TRY IT:
Line by line, output the material without altering anything.
===
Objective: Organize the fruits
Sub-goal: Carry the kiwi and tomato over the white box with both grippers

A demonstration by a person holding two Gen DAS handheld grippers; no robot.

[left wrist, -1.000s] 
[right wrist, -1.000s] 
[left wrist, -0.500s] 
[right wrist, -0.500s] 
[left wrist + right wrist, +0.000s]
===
THE COMPLETED TASK:
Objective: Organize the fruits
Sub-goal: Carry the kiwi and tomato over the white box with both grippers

A demonstration by a person holding two Gen DAS handheld grippers; no robot.

[left wrist, -1.000s] 
[right wrist, -1.000s] 
[left wrist, -0.500s] 
[right wrist, -0.500s] 
[left wrist + right wrist, +0.000s]

This output contains the full answer.